Dans l'arc tragique du passage à l'âge adulte du film, la scène revêt un certain caractère poignant : il s'agit, en fin de compte, d'un combat sur un terrain de jeu, où tout le monde se gifle et se frappe maladroitement, comme s'il ne savait pas comment jouer le rôle de « gangster ». .» (« J'ai une mauvaise main ! » Charlie de Harvey Keitel gémit quand il est sur le point d'être touché, comme si les règles de la miséricorde s'appliquaient.) Ces gars-là feront face à de réelles conséquences bien assez tôt, mais pour l'instant, un combat peut encore se terminer avec les deux parties partageant un boire. Cette perte imminente de l'innocence pourrait faire pleurer un spectateur, je suppose, mais ce que j'ai vécu était plus proche de ce que ma collègue Alison Willmore a appelé unCri de spectacle, dans laquelle une scène vous fait pleurer non pas à cause de son attrait émotionnel, mais parce qu'elle vous bouleverse, comme elle le dit, par « la majesté, l'ambition ou l'artisanat de ce que vous voyez ».
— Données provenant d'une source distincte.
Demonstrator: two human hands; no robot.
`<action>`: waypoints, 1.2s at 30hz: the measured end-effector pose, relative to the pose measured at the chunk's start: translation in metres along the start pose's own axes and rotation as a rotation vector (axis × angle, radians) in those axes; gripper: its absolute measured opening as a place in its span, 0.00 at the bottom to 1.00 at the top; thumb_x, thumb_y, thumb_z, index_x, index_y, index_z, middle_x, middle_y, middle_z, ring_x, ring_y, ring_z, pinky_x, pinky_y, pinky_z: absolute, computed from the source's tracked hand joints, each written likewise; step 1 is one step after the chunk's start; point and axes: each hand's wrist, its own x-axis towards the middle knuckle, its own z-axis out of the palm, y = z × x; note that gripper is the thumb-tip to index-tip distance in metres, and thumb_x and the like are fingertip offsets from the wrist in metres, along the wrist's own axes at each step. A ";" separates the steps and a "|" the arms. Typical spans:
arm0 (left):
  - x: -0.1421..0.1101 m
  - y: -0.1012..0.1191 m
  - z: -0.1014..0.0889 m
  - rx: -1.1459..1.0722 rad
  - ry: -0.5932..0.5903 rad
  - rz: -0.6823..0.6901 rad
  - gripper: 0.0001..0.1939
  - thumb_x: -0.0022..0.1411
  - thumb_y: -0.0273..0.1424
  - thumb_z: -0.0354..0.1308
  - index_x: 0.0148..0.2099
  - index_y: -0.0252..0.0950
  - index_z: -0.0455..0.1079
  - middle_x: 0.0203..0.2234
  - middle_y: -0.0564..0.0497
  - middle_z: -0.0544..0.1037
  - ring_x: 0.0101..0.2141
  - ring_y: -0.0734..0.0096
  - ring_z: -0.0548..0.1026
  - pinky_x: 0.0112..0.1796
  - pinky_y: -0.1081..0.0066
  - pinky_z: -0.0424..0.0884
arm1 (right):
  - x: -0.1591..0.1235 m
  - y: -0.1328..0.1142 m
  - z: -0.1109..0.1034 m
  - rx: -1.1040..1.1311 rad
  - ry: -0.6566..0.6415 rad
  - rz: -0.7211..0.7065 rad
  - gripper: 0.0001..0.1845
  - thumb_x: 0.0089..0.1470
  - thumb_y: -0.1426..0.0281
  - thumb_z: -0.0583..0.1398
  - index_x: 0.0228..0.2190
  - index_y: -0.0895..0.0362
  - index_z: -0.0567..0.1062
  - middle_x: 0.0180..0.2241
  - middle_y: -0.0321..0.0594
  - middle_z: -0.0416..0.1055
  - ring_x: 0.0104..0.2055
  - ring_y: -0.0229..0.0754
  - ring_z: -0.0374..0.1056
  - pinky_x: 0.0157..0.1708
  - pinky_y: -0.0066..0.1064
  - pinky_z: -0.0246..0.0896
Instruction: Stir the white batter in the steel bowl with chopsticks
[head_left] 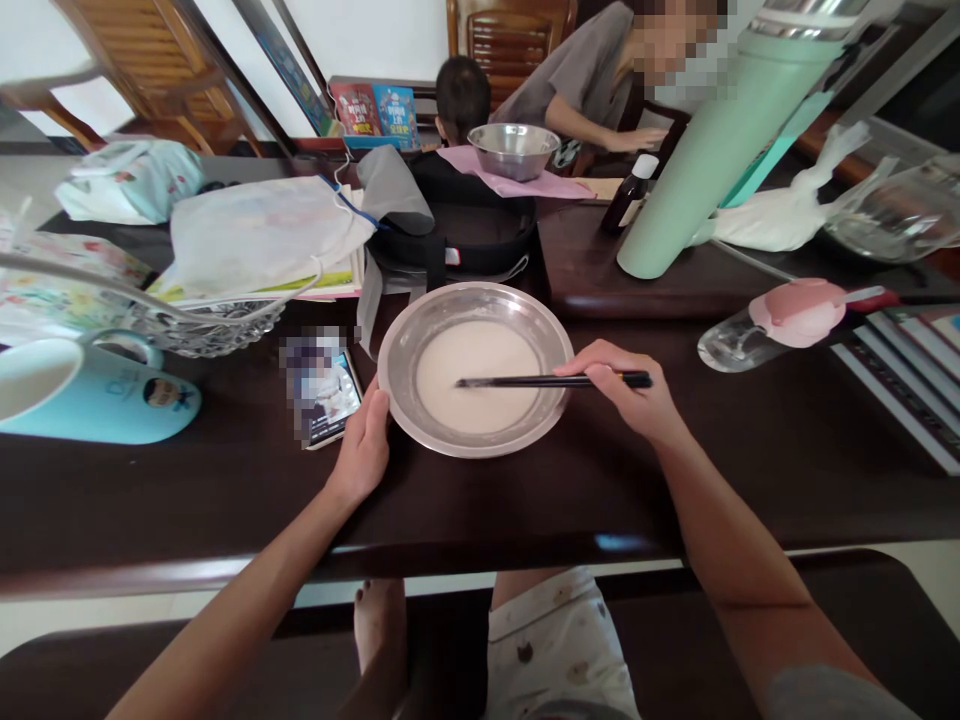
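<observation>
A shallow steel plate (405,330) holding a pale white batter (480,375) sits on the dark wooden table (525,500) in front of me. My right hand (626,390) is closed on a pair of black chopsticks (540,381) whose tips reach into the batter. My left hand (364,445) rests against the plate's left rim, fingers curled along its edge. A phone (326,390) lies just left of that hand.
A green tumbler (720,150), a small dark bottle (628,195), a pink-lidded cup lying on its side (780,315) and books (907,370) stand to the right. A black bag (465,225), a white cloth bag (255,235) and a blue mug (90,395) crowd the left. Two people sit across by a steel bowl (514,150).
</observation>
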 end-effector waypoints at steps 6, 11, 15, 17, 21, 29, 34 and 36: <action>0.000 0.001 0.001 -0.012 0.000 -0.012 0.38 0.75 0.57 0.42 0.71 0.35 0.65 0.68 0.39 0.70 0.72 0.47 0.60 0.73 0.50 0.49 | -0.001 0.001 -0.002 0.046 0.225 0.022 0.22 0.67 0.55 0.60 0.29 0.51 0.85 0.28 0.40 0.82 0.31 0.45 0.76 0.33 0.38 0.70; 0.000 0.008 0.000 0.006 0.001 -0.006 0.38 0.75 0.56 0.43 0.71 0.33 0.65 0.70 0.39 0.67 0.71 0.48 0.60 0.73 0.51 0.50 | -0.001 -0.001 0.002 0.027 0.016 -0.019 0.17 0.67 0.57 0.61 0.33 0.50 0.86 0.33 0.40 0.84 0.37 0.46 0.78 0.40 0.40 0.71; 0.000 0.012 0.000 0.019 -0.003 -0.004 0.39 0.75 0.57 0.43 0.72 0.33 0.65 0.70 0.39 0.67 0.71 0.49 0.61 0.72 0.53 0.51 | -0.001 0.000 -0.001 -0.009 0.127 0.009 0.18 0.67 0.56 0.61 0.33 0.51 0.86 0.33 0.40 0.84 0.36 0.45 0.78 0.38 0.39 0.71; 0.000 0.011 0.001 0.003 -0.010 -0.006 0.40 0.74 0.58 0.43 0.72 0.33 0.64 0.70 0.39 0.67 0.71 0.49 0.62 0.72 0.52 0.51 | -0.001 0.001 -0.003 0.039 0.217 0.024 0.20 0.68 0.56 0.60 0.31 0.51 0.86 0.29 0.40 0.82 0.32 0.44 0.76 0.34 0.38 0.70; -0.001 0.008 0.001 -0.004 -0.001 -0.018 0.39 0.75 0.57 0.43 0.73 0.35 0.63 0.69 0.39 0.69 0.71 0.49 0.62 0.72 0.51 0.50 | -0.001 0.000 0.000 0.062 0.104 0.017 0.20 0.67 0.55 0.60 0.31 0.50 0.86 0.30 0.39 0.83 0.34 0.45 0.78 0.38 0.39 0.72; -0.001 0.005 0.000 -0.014 -0.012 -0.030 0.39 0.75 0.56 0.42 0.73 0.34 0.63 0.70 0.40 0.67 0.71 0.50 0.61 0.72 0.54 0.51 | -0.002 0.000 -0.002 0.045 0.178 0.006 0.20 0.68 0.56 0.59 0.31 0.49 0.86 0.29 0.39 0.83 0.32 0.45 0.77 0.35 0.40 0.71; -0.001 0.004 0.000 -0.006 0.000 -0.026 0.39 0.75 0.56 0.42 0.73 0.34 0.63 0.69 0.39 0.69 0.71 0.48 0.61 0.72 0.52 0.51 | -0.001 -0.001 0.000 0.037 0.004 0.002 0.16 0.68 0.58 0.61 0.34 0.49 0.87 0.33 0.38 0.85 0.36 0.45 0.78 0.40 0.39 0.71; -0.001 0.004 0.001 -0.001 0.003 -0.022 0.39 0.75 0.57 0.42 0.73 0.34 0.63 0.68 0.38 0.70 0.71 0.48 0.62 0.72 0.51 0.52 | -0.001 -0.002 -0.001 -0.009 0.021 0.008 0.16 0.67 0.57 0.61 0.35 0.49 0.87 0.35 0.40 0.85 0.39 0.46 0.79 0.41 0.39 0.71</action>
Le combat dans la salle de billard marque des points dans ces trois catégories, et je ne peux que conclure que cela m'a fait pleurer parce que le regarder, c'est comme avoir un aperçu des 50 prochaines années de la carrière de Scorsese. Tout est là dans seulement son troisième long métrage, depuis les petits gangsters prompts à la violence jusqu'à la chute de l'aiguille de la Motown, en passant par la capacité de faire ressembler Robert De Niro au gars le plus cool du monde, même lorsqu'il devient incontrôlable en tant que Johnny Boy et faire des bêtisesfauxle kung-fu se déplace sur une table de billard. La scène vibre de l'énergie d'un jeune cinéaste décousu, et le film qui l'entoure semble rempli d'idées, comme si Scorsese les avait toutes désespérément emballées là-dedans au cas où il n'aurait jamais une autre chance de réaliser.
Bien sûr, il passerait le demi-siècle suivant à explorer les questions de mortalité et comment les hommes soi-disant craignant Dieu se mentent pour éviter d'affronter leur propre culpabilité, et il trouverait d'innombrables façons de faire de De Niroavoir l'air cool(etpas si cool) en cours de route. Mais à regarderRues méchantesIl s'agit maintenant d'observer quelque chose de fondamental dans le talent artistique de Scorsese : c'est le début d'une ligne transversale qui se retrouve à travers les cinq dernières décennies de la culture pop. Savoir que Scorsese possédait déjà le modèle en 1973 pour toute une vie de travail formidable et singulier est presque trop difficile à gérer. Et voilà, les larmes aux yeux rien que d'y penser.